Task details>
Below are lines of data, and only some are wanted. Please repeat exactly those from the line that has "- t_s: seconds" through the line that has "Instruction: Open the".

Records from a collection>
═══

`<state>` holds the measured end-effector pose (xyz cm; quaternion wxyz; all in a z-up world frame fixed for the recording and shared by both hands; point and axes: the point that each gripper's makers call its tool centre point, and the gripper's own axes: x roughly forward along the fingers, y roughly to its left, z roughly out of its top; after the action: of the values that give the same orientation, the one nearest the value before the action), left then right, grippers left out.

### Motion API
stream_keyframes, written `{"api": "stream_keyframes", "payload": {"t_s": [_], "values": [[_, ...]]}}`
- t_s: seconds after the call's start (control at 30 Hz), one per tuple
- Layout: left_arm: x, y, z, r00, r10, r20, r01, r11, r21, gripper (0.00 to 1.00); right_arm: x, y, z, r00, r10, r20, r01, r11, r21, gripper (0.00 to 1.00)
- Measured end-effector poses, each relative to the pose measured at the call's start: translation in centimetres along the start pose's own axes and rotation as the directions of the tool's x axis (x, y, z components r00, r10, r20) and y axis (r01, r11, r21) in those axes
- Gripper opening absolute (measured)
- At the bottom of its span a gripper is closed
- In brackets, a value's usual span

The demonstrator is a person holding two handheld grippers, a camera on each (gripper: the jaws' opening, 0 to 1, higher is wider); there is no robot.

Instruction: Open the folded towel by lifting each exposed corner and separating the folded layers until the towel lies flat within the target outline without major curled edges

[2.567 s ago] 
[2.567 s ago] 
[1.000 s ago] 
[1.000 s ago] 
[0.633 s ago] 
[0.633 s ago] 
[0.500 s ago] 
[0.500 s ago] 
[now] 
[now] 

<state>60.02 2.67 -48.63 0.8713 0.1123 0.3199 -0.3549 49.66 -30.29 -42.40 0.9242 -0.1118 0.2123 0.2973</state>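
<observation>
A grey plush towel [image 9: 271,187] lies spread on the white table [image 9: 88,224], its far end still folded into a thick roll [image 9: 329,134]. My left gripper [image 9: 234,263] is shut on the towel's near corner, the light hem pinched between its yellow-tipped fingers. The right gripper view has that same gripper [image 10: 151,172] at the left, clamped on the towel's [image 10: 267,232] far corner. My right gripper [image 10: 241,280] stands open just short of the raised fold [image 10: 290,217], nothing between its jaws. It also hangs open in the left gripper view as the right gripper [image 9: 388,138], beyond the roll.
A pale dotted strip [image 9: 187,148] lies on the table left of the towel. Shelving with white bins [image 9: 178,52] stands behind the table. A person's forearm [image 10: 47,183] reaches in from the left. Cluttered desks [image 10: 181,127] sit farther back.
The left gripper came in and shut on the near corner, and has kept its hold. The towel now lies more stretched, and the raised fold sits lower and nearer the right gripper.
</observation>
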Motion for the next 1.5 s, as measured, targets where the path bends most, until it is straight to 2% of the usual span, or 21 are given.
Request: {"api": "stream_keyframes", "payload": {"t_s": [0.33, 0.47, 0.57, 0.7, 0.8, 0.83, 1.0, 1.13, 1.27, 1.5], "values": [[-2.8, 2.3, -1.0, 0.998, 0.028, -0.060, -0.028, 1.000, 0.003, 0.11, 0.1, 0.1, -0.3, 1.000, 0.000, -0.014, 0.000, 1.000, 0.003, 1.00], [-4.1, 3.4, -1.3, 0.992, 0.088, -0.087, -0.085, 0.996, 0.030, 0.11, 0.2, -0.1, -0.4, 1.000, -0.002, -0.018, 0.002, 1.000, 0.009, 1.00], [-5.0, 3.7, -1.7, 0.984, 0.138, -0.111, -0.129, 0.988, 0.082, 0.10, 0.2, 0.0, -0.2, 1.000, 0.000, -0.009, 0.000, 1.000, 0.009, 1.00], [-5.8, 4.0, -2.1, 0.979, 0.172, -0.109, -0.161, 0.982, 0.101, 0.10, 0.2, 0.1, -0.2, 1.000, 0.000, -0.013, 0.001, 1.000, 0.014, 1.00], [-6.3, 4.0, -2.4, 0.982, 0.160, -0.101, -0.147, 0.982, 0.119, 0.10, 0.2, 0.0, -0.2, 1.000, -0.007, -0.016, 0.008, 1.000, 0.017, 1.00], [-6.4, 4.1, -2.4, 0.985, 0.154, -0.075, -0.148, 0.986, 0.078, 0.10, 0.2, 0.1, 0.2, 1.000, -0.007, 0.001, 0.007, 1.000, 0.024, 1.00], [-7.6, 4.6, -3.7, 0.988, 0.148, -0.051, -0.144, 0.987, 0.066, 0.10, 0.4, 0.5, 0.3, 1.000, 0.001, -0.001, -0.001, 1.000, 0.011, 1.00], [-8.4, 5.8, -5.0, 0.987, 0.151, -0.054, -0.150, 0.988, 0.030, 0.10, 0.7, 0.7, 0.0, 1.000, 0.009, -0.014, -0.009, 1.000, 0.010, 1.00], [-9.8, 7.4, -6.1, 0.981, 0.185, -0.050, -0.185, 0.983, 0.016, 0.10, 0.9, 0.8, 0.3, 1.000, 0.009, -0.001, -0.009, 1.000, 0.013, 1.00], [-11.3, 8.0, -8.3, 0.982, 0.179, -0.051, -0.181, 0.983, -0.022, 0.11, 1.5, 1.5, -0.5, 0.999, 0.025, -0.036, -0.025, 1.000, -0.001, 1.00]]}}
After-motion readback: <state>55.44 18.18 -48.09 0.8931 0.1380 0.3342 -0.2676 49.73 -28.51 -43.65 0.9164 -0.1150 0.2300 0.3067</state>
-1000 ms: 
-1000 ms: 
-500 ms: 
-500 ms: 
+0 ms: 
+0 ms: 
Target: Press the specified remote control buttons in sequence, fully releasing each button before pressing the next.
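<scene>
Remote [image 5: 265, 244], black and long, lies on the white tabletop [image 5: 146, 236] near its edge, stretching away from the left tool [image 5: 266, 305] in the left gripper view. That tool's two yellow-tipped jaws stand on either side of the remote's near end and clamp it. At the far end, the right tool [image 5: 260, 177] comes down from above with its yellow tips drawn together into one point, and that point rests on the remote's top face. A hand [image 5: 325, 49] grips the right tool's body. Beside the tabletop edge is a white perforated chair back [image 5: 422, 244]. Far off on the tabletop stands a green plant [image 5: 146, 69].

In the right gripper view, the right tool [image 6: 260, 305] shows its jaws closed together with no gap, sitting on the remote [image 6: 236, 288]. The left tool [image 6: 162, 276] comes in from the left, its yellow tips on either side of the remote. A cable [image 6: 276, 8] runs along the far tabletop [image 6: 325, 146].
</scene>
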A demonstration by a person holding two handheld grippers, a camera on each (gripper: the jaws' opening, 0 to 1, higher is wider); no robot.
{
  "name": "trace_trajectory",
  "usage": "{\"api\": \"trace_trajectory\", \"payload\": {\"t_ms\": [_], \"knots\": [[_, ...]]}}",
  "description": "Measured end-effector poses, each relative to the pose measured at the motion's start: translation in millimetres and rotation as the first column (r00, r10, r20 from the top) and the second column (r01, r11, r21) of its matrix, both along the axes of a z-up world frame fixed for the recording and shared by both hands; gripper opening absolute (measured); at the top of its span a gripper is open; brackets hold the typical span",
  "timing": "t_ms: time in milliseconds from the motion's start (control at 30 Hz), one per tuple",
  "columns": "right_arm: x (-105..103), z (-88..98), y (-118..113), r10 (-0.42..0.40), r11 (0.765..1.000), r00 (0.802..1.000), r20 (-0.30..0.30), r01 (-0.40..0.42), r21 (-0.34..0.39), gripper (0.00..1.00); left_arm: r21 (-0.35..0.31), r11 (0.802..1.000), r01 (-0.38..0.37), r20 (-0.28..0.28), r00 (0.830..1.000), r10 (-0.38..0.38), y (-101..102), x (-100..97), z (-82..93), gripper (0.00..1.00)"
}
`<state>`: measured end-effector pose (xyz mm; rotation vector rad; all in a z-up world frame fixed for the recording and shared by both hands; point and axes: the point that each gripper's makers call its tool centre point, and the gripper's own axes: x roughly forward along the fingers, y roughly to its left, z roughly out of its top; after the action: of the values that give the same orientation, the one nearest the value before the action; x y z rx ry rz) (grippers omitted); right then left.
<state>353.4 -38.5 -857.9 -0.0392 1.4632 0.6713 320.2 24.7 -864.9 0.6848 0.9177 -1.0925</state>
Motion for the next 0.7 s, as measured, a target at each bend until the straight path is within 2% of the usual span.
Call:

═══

Exercise answer>
- t_s: seconds after the call's start (control at 30 Hz), one per tuple
- Layout: left_arm: x, y, z, r00, r10, r20, r01, r11, r21, gripper (0.00 to 1.00); right_arm: x, y, z, r00, r10, r20, r01, r11, r21, gripper (0.00 to 1.00)
- Measured end-effector poses, each relative to the pose measured at the call's start: translation in centimetres along the start pose's own axes and rotation as the directions of the tool's x axis (x, y, z components r00, r10, r20) and y axis (r01, r11, r21) in those axes
- Gripper opening absolute (measured)
- At the bottom of its span a gripper is closed
- In brackets, a value's usual span

The demonstrator is a person holding two handheld grippers, a camera on each (gripper: the jaws' opening, 0 to 1, higher is wider); there is no robot.

Instruction: Open the folded towel by lifting each exposed corner and separating the folded layers until the towel lies flat within the target outline without major curled edges

The exercise has nothing more to it.